REQUIREMENT: Transcribe word for word the lines below from the line with "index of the" through the line with "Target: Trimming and", ends included.

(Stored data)
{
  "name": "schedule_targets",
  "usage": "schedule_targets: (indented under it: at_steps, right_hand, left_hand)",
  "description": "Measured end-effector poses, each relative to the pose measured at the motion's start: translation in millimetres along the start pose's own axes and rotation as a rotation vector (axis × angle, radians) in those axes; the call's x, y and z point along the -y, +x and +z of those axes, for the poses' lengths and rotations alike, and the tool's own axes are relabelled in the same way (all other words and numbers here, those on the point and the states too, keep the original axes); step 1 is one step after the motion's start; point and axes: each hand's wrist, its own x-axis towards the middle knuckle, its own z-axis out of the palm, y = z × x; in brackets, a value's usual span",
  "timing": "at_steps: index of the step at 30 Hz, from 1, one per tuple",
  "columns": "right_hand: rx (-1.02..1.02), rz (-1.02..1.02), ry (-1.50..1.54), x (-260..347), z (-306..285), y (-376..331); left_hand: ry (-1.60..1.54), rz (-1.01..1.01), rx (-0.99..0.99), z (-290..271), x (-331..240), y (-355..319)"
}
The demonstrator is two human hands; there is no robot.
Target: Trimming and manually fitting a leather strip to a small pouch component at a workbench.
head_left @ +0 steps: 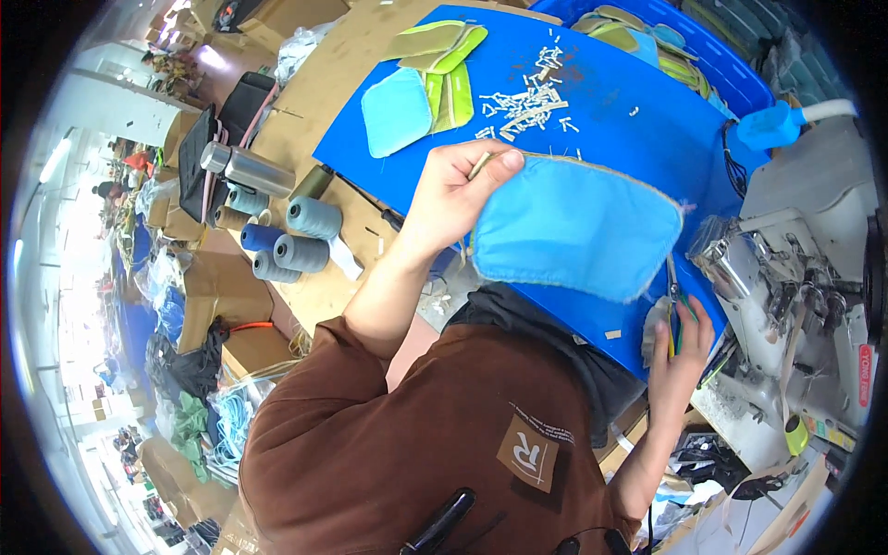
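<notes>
My left hand (460,194) is closed, pinching the upper left corner of a light blue fabric panel (578,227) with rounded corners and a tan edge. A small beige strip (478,166) sticks out by the thumb. Loose threads hang at the panel's right corner. My right hand (683,356) is closed around small scissors (673,287) with green and yellow on the handles, their metal blades pointing up near the panel's lower right edge. On the blue table surface (610,120) lie a blue panel (396,111) and several green-and-tan panels (450,83).
Small pale scraps (532,104) are scattered beyond the held panel. At the far right stands a blue bin (731,69) with more panels. A sewing machine (786,259) borders the right side. Thread cones (301,252) and a steel bottle (250,169) stand at left.
</notes>
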Motion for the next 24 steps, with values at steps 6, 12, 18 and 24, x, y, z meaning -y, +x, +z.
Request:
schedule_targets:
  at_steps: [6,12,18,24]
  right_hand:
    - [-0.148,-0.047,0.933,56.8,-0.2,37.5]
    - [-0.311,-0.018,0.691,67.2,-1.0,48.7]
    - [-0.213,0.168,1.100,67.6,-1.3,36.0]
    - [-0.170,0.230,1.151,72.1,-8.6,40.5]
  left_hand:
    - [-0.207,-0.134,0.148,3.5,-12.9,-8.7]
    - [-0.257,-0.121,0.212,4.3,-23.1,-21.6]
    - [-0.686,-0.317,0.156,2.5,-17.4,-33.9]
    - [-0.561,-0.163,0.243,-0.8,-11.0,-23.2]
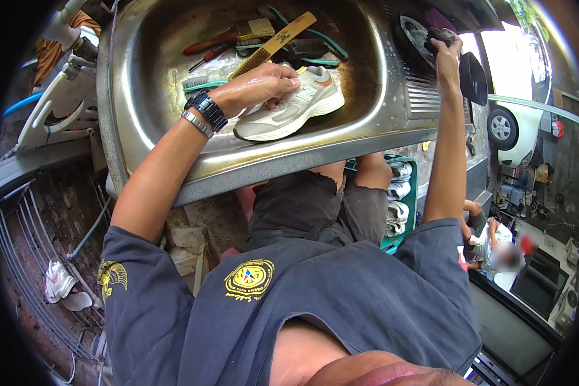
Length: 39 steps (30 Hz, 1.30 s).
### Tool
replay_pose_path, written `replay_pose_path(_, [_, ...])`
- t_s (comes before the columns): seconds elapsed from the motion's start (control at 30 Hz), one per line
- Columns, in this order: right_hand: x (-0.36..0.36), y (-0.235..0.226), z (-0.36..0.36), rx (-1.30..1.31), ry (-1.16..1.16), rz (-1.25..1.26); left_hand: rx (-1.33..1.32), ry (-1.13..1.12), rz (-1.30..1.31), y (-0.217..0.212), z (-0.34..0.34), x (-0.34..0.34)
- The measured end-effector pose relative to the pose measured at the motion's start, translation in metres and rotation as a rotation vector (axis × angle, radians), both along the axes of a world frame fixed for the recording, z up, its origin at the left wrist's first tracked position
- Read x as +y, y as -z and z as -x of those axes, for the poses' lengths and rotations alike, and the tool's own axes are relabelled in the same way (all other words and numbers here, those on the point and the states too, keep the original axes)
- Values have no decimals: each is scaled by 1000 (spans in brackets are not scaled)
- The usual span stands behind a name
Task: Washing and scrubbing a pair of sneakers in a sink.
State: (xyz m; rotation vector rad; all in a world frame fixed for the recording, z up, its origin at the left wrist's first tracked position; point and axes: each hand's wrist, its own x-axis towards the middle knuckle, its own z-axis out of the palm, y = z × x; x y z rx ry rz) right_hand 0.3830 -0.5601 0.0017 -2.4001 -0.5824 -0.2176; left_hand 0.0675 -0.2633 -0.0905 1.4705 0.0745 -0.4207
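Note:
A pale grey and cream sneaker with an orange heel patch lies tilted in the metal sink, close to its front edge. My left hand, wearing a dark watch and a silver bracelet, is closed on the sneaker's upper; some fingertips are hidden. Reaching far to the right, my right hand grips a dark block that looks like a scrub brush. It is beside a dark bowl with whitish suds. Behind the sneaker lie a wooden-handled brush and a green-edged brush.
A paint-type brush and a red-handled tool lie in the sink. Right of the basin is a ribbed drainboard. Below it stands a green crate of shoes. A rack is at left; another person is at right.

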Motion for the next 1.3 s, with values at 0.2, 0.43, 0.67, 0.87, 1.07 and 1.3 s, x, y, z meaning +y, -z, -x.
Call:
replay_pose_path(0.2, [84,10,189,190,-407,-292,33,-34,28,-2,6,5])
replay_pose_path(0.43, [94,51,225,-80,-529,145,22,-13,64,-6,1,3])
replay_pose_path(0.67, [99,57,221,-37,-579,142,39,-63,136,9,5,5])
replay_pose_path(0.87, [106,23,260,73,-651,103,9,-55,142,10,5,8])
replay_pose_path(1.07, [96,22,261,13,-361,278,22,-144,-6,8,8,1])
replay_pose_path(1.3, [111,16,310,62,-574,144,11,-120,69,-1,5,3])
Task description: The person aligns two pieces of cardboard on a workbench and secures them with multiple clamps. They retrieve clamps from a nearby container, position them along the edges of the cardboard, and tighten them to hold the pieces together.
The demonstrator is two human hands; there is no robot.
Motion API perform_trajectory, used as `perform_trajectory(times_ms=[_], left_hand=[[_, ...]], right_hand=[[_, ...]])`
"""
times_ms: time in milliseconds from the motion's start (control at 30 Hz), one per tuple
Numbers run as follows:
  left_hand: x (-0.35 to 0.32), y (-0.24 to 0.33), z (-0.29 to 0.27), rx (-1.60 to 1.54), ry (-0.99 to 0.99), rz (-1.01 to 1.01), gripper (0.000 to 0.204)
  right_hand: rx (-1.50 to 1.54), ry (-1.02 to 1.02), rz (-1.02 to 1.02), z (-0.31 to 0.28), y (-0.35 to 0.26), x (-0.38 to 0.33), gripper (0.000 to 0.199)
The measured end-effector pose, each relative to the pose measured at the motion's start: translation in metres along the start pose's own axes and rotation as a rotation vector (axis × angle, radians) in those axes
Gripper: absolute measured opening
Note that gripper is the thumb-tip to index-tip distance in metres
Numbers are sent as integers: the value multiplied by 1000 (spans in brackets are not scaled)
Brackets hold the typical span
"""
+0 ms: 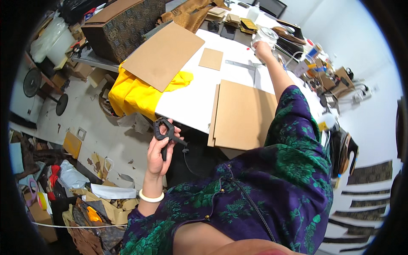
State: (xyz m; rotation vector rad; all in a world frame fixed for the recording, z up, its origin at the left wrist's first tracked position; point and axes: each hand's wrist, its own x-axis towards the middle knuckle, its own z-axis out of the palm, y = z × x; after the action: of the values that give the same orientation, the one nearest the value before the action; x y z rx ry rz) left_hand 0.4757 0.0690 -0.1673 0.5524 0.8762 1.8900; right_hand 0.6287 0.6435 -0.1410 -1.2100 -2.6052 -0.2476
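Observation:
In my left hand (159, 148) is a black spring clamp (166, 129), raised in front of the table's near edge, my fingers wrapped round its handles. A thin black cord hangs close by it. My right arm stretches across the table to the far right. There my right hand (263, 50) is closed, its fingers curled against a round white and clear jar (268, 35). Whether it grips the jar or something smaller beside it is hidden. Below that arm lies a stack of brown boards (244, 112). A metal square ruler (240, 64) lies left of the forearm.
A large brown board (165, 55) rests over yellow cloth (134, 95) on the white table (182, 106). Beside it lies a small brown board (211, 58). A patterned box (131, 32) stands at the back left. Tools crowd the right edge; scraps (97, 199) heap the floor at left.

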Motion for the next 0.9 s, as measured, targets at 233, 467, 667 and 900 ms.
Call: perform_trajectory(times_ms=[233, 467, 667, 900], left_hand=[[20, -1, 37, -217, 70, -12, 51], [40, -8, 59, 65, 108, 32, 35], [36, -18, 74, 62, 103, -82, 16], [-2, -32, 100, 408, 17, 76, 21]], right_hand=[[-84, 19, -200, 102, 33, 60, 21], [159, 176, -61, 91, 29, 54, 10], [898, 23, -78, -24, -29, -7, 26], [1442, -220, -245, -163, -124, -208, 30]])
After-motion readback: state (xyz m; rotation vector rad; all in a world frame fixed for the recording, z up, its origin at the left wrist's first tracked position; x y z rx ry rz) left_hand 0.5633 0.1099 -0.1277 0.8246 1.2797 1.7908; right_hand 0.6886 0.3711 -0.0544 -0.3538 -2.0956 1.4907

RESPONSE TO THIS EXERCISE:
  "timing": "at_steps: index of the step at 30 Hz, from 1, one per tuple",
  "columns": "right_hand: rx (-1.02..1.02), rz (-1.02..1.02), ry (-1.50..1.54), x (-260..347), z (-306..285), y (-376..331); left_hand: ry (-1.60..1.54), rz (-1.01..1.01), rx (-0.99..0.99), z (-290..271), x (-331..240), y (-355..319)"
}
The demonstrator is two human hands; there is no robot.
Target: Trimming and manually fitting a leather strip to a small pouch component at a workbench.

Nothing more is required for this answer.